:: Required work ::
The listing below contains a span that opens with the line containing "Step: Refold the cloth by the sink" and closes with the line containing "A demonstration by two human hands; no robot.". Return that span exactly.

************

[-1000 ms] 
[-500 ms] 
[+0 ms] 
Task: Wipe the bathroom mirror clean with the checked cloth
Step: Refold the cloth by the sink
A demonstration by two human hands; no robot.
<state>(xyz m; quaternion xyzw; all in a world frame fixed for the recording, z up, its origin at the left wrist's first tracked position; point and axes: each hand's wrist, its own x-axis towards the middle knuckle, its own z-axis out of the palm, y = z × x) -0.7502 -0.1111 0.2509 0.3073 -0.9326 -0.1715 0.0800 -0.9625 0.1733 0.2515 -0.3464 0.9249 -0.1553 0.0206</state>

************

:: Reply to the exercise ::
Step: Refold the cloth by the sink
A demonstration by two human hands; no robot.

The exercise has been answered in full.